● **Aim of the exercise**
Send back all of the records, each one exactly as written.

● **Source data**

++++++++++

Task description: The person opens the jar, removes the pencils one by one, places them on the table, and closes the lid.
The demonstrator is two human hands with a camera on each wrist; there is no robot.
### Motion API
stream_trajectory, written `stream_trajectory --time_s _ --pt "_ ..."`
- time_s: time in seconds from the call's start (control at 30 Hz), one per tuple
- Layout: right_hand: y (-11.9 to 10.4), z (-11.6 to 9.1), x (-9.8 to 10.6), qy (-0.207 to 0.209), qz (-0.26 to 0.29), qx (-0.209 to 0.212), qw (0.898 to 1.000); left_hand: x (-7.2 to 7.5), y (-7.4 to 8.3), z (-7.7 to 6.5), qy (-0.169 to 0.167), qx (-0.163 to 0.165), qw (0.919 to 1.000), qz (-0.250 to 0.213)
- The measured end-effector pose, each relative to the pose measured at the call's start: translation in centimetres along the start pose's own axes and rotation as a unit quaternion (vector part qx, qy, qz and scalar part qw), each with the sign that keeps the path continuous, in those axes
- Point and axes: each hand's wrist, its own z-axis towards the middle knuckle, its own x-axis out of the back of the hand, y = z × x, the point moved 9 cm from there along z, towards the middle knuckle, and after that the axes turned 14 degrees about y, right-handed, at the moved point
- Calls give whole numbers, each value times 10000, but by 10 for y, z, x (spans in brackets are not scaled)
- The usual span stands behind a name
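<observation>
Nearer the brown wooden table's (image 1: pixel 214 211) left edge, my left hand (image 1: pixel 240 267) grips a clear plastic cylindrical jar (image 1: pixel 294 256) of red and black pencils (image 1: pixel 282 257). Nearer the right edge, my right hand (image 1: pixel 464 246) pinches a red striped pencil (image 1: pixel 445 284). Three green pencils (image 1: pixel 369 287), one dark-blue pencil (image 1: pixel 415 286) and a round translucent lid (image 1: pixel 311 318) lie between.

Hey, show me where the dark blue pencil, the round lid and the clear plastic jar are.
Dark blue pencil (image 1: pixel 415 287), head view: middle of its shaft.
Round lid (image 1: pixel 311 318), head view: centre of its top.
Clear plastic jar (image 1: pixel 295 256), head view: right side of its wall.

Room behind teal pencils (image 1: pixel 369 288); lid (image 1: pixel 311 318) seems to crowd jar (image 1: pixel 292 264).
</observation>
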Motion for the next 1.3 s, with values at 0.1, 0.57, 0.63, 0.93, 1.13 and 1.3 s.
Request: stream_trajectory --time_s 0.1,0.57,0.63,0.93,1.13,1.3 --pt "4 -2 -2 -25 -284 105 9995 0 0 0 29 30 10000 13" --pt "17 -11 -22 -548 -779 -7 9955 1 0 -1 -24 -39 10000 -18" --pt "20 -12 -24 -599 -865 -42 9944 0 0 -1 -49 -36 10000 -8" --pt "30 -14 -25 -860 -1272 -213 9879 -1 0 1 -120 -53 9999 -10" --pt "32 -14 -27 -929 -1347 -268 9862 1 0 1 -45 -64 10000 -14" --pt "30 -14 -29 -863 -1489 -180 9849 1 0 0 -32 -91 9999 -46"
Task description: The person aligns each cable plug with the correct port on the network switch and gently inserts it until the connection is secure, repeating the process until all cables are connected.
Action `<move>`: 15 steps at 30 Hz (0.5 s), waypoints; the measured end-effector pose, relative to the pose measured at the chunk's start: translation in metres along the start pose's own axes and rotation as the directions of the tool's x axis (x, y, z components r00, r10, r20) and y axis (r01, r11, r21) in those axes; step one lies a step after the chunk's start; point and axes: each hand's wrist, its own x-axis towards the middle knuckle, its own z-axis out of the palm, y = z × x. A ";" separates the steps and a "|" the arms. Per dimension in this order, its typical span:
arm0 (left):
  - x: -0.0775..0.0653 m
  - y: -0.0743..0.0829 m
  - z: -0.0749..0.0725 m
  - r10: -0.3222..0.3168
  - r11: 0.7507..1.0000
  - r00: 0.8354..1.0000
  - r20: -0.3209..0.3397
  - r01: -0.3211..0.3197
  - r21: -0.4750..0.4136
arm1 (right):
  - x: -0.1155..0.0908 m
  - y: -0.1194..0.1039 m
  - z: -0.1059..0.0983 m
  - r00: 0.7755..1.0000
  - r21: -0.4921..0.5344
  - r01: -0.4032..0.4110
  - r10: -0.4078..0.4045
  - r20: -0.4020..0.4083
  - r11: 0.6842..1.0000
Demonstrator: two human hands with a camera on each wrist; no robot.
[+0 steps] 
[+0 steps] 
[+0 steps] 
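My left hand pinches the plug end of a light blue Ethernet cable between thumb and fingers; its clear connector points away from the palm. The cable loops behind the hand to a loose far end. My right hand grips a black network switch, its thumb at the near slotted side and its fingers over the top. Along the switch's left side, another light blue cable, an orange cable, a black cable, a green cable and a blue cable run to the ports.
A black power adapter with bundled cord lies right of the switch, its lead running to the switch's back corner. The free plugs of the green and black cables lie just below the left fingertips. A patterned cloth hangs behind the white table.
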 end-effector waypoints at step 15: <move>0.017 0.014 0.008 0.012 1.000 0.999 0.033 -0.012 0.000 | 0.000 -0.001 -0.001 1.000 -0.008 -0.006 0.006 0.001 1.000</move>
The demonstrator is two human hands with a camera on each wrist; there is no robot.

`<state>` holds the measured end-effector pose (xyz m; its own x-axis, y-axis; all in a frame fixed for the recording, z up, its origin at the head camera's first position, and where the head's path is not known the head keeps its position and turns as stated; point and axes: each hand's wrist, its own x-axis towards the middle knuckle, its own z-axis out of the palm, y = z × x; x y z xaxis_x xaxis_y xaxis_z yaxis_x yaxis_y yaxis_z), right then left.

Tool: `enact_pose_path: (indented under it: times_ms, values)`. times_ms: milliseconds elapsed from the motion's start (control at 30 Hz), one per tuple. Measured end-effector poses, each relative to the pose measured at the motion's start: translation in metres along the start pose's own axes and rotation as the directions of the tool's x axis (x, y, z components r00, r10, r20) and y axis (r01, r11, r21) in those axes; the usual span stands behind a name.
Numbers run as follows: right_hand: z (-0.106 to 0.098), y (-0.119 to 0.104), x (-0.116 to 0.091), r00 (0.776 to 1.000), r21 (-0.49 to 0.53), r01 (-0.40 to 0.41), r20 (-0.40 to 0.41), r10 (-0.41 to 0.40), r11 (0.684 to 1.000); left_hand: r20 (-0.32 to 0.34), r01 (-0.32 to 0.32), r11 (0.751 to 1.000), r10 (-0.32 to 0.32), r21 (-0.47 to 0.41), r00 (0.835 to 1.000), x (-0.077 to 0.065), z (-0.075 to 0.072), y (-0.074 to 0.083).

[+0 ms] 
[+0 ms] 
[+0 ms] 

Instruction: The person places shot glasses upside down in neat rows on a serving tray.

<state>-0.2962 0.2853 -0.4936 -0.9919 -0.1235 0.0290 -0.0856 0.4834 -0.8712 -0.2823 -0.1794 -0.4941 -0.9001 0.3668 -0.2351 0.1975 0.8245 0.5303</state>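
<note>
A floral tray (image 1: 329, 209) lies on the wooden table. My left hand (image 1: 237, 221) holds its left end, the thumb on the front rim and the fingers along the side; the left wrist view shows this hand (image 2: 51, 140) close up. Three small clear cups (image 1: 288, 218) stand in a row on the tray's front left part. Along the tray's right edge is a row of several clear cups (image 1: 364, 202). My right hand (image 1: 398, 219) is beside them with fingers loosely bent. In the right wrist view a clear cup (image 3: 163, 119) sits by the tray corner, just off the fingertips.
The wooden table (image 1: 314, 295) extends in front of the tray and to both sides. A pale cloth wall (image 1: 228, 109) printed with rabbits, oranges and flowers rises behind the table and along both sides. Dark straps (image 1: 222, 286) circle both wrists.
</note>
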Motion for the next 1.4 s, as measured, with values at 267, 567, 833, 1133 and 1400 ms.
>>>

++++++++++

● **Answer box**
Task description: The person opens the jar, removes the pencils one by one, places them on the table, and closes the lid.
The demonstrator is two human hands with a camera on each wrist; there is no robot.
### Motion API
stream_trajectory, written `stream_trajectory --time_s _ --pt "_ ..."`
- time_s: time in seconds from the call's start (control at 30 Hz), one per tuple
- Layout: right_hand: y (-11.9 to 10.4), z (-11.6 to 9.1), x (-9.8 to 10.6), qy (-0.207 to 0.209), qz (-0.26 to 0.29), qx (-0.209 to 0.212), qw (0.898 to 1.000); left_hand: x (-7.2 to 7.5), y (-7.4 to 8.3), z (-7.7 to 6.5), qy (-0.169 to 0.167), qx (-0.163 to 0.165), qw (0.919 to 1.000), qz (-0.250 to 0.213)
- The measured end-effector pose, each relative to the pose measured at the call's start: translation in centimetres along the start pose's own axes and rotation as a unit quaternion (vector part qx, qy, qz and scalar part qw), each with the sign that keeps the path continuous, in those axes
- Point and axes: each hand's wrist, its own z-axis towards the middle knuckle, its own x-axis out of the back of the hand, y = z × x, the point moved 9 cm from there along z, towards the middle knuckle, and after that the axes turned 14 degrees about y, right-handed, at the moved point
- Calls give whole numbers, each value times 10000, but by 10 for y, z, x (spans in brackets are not scaled)
- The usual span stands behind a name
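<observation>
Nearer the brown wooden table's (image 1: pixel 214 211) left edge, my left hand (image 1: pixel 240 267) grips a clear plastic cylindrical jar (image 1: pixel 294 256) of red and black pencils (image 1: pixel 282 257). Nearer the right edge, my right hand (image 1: pixel 464 246) pinches a red striped pencil (image 1: pixel 445 284). Three green pencils (image 1: pixel 369 287), one dark-blue pencil (image 1: pixel 415 286) and a round translucent lid (image 1: pixel 311 318) lie between.

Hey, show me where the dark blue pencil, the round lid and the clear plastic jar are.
Dark blue pencil (image 1: pixel 415 287), head view: middle of its shaft.
Round lid (image 1: pixel 311 318), head view: centre of its top.
Clear plastic jar (image 1: pixel 295 256), head view: right side of its wall.

Room behind teal pencils (image 1: pixel 369 288); lid (image 1: pixel 311 318) seems to crowd jar (image 1: pixel 292 264).
</observation>
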Motion for the next 1.3 s, with values at 0.1, 0.57, 0.63, 0.93, 1.13 and 1.3 s.
Request: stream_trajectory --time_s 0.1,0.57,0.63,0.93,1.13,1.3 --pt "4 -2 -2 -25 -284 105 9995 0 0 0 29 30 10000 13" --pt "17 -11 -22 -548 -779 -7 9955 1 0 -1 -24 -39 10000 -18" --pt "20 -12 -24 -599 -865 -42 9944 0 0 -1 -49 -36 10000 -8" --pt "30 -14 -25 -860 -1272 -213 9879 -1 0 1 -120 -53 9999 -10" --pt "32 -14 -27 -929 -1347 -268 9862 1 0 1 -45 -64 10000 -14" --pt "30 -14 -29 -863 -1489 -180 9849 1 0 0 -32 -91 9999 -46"
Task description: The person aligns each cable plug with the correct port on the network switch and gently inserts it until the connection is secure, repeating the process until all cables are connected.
Action `<move>`: 15 steps at 30 Hz (0.5 s), waypoints; the measured end-effector pose, relative to the pose measured at the chunk's start: translation in metres along the start pose's own axes and rotation as the directions of the tool's x axis (x, y, z components r00, r10, r20) and y axis (r01, r11, r21) in those axes; step one lies a step after the chunk's start; point and axes: each hand's wrist, its own x-axis towards the middle knuckle, its own z-axis out of the palm, y = z × x. A ";" separates the steps and a "|" the arms. Per dimension in this order, its typical span:
arm0 (left):
  - x: -0.0775..0.0653 m
  - y: -0.0743..0.0829 m
  - z: -0.0749..0.0725 m
  - r10: -0.3222..0.3168
  - r11: 0.7507..1.0000
  - r00: 0.8354..1.0000
  - r20: -0.3209..0.3397
  - r01: -0.3211..0.3197
  - r21: -0.4750..0.4136
arm1 (right):
  - x: -0.1155..0.0908 m
  - y: -0.1194..0.1039 m
  - z: -0.1059..0.0983 m
  - r00: 0.7755..1.0000
  - r21: -0.4921..0.5344
  - r01: -0.4032..0.4110
  - r10: -0.4078..0.4045
  - r20: -0.4020..0.4083
  - r11: 0.6842..1.0000
Demonstrator: two human hands with a camera on each wrist; no robot.
[+0 steps] 
[+0 steps] 
[+0 steps] 
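My left hand pinches the plug end of a light blue Ethernet cable between thumb and fingers; its clear connector points away from the palm. The cable loops behind the hand to a loose far end. My right hand grips a black network switch, its thumb at the near slotted side and its fingers over the top. Along the switch's left side, another light blue cable, an orange cable, a black cable, a green cable and a blue cable run to the ports.
A black power adapter with bundled cord lies right of the switch, its lead running to the switch's back corner. The free plugs of the green and black cables lie just below the left fingertips. A patterned cloth hangs behind the white table.
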 end-effector waypoints at step 15: <move>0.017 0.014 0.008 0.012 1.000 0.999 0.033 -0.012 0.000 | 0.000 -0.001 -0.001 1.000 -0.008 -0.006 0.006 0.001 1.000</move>
The demonstrator is two human hands with a camera on each wrist; there is no robot.

`<state>` holds the measured end-effector pose (xyz m; its own x-axis, y-axis; all in a frame fixed for the recording, z up, its origin at the head camera's first position, and where the head's path is not known the head keeps its position and turns as stated; point and axes: each hand's wrist, its own x-axis towards the middle knuckle, its own z-axis out of the palm, y = z × x; x y z xaxis_x xaxis_y xaxis_z yaxis_x yaxis_y yaxis_z), right then left.

Tool: `enact_pose_path: (indented under it: times_ms, values)`. times_ms: milliseconds elapsed from the motion's start (control at 30 Hz), one per tuple. Measured end-effector poses, each relative to the pose measured at the motion's start: translation in metres along the start pose's own axes and rotation as the directions of the tool's x axis (x, y, z components r00, r10, r20) and y axis (r01, r11, r21) in those axes; the usual span stands behind a name.
Numbers run as follows: right_hand: z (-0.106 to 0.098), y (-0.119 to 0.104), x (-0.116 to 0.091), r00 (0.776 to 1.000), r21 (-0.49 to 0.53), r01 (-0.40 to 0.41), r20 (-0.40 to 0.41), r10 (-0.41 to 0.40), r11 (0.684 to 1.000); left_hand: r20 (-0.32 to 0.34), r01 (-0.32 to 0.32), r11 (0.751 to 1.000), r10 (-0.32 to 0.32), r21 (-0.47 to 0.41), r00 (0.835 to 1.000), x (-0.077 to 0.065), z (-0.075 to 0.072), y (-0.074 to 0.083).

[+0 ms] 
[+0 ms] 
[+0 ms] 

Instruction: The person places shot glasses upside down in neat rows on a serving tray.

<state>-0.2962 0.2853 -0.4936 -0.9919 -0.1235 0.0290 -0.0856 0.4834 -0.8712 -0.2823 -0.1794 -0.4941 -0.9001 0.3668 -0.2351 0.1975 0.8245 0.5303</state>
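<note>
A floral tray (image 1: 329, 209) lies on the wooden table. My left hand (image 1: 237, 221) holds its left end, the thumb on the front rim and the fingers along the side; the left wrist view shows this hand (image 2: 51, 140) close up. Three small clear cups (image 1: 288, 218) stand in a row on the tray's front left part. Along the tray's right edge is a row of several clear cups (image 1: 364, 202). My right hand (image 1: 398, 219) is beside them with fingers loosely bent. In the right wrist view a clear cup (image 3: 163, 119) sits by the tray corner, just off the fingertips.
The wooden table (image 1: 314, 295) extends in front of the tray and to both sides. A pale cloth wall (image 1: 228, 109) printed with rabbits, oranges and flowers rises behind the table and along both sides. Dark straps (image 1: 222, 286) circle both wrists.
</note>
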Motion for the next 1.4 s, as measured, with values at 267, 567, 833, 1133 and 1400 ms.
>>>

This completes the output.